Labs ICT
Pro Login

Loading Data

CSV, Excel, JSON, databases — reading data from everywhere.

Loading Data

The first step in any data project is getting data into your environment. Data lives in many formats — CSV files, Excel spreadsheets, JSON APIs, SQL databases, and more. Let's learn how to load them all with pandas.

CSV Files

CSV (Comma-Separated Values) is the most common data format. It's simple, human-readable, and every tool supports it. Pandas makes loading CSVs a one-liner.


import pandas as pd

df = pd.read_csv("sales_data.csv")
print(df.head())

df_custom = pd.read_csv("data.csv", sep=";", encoding="utf-8")
print(df_custom.shape)
    

The separator isn't always a comma — some files use semicolons or tabs. The sep parameter handles that. Always check your data's actual delimiter before loading.

Try it Yourself →

Excel Files

Many business users prefer Excel. Pandas can read Excel files directly, including specific sheets within a workbook.


import pandas as pd

df = pd.read_excel("report.xlsx")
print(df.columns.tolist())

df_sheet = pd.read_excel("report.xlsx", sheet_name="Q4")
print(df_sheet.head())
    

If your Excel file has multiple sheets, you need to specify which one to read.
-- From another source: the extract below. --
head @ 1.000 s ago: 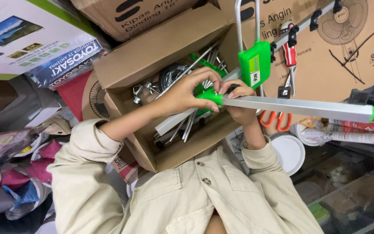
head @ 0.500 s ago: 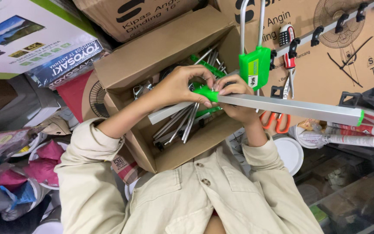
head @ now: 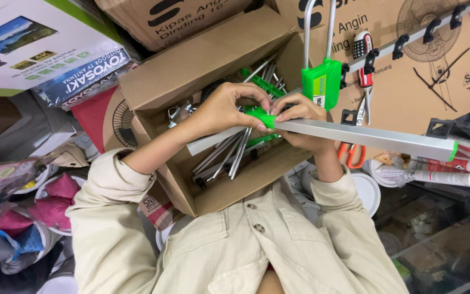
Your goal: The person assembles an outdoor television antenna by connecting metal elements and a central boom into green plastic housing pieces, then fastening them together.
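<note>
A long square aluminium bar [head: 365, 136] with a green end cap [head: 452, 151] runs from the open cardboard box [head: 191, 65] out to the right. A green plastic clip [head: 260, 117] sits on the bar near its middle. My left hand [head: 227, 109] pinches this clip from above and the left. My right hand [head: 300, 122] grips the bar just right of the clip, fingertips on the clip. Inside the box lie several thin metal rods [head: 229, 155] and more green pieces [head: 257, 80].
A green bracket on a U-shaped metal tube [head: 322, 81] stands just behind my right hand. Orange-handled scissors [head: 349, 155] and a hook rail [head: 409, 38] hang on a cardboard fan carton. White tubes [head: 441, 177] lie right; printed cartons and pink packages crowd the left.
The bar has slid a little to the left with both hands. My left fingers have curled further over the green clip.
</note>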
Use sheet_name with the sheet's name or index.

Try it Yourself →

JSON Files

JSON is the standard format for APIs and web data. It's hierarchical, which makes it trickier to load into a flat table, but pandas handles it well.


import pandas as pd

df = pd.read_json("users.json")
print(df.head())

df_api = pd.json_normalize(data, record_path="items")
print(df_api.head())
    

When JSON has nested structures, json_normalize flattens them into a table. This is essential when working with API responses.

Try it Yourself →

SQL Databases

Most companies store their data in SQL databases. You can query them directly from pandas and load the results into a DataFrame.


import pandas as pd
import sqlite3

conn = sqlite3.connect("company.db")
query = "SELECT * FROM employees WHERE salary > 50000"
df = pd.read_sql(query, conn)
print(df.head())
conn.close()
    

This is incredibly powerful — you can combine SQL's querying power with pandas' analysis capabilities in one workflow.

Try it Yourself →

Key Takeaways

  • read_csv() is the most commonly used data loading function
  • Always check the separator and encoding when loading CSVs
  • Excel files may have multiple sheets — specify which one to read
  • JSON normalization flattens nested data into table format
  • pandas can query SQL databases directly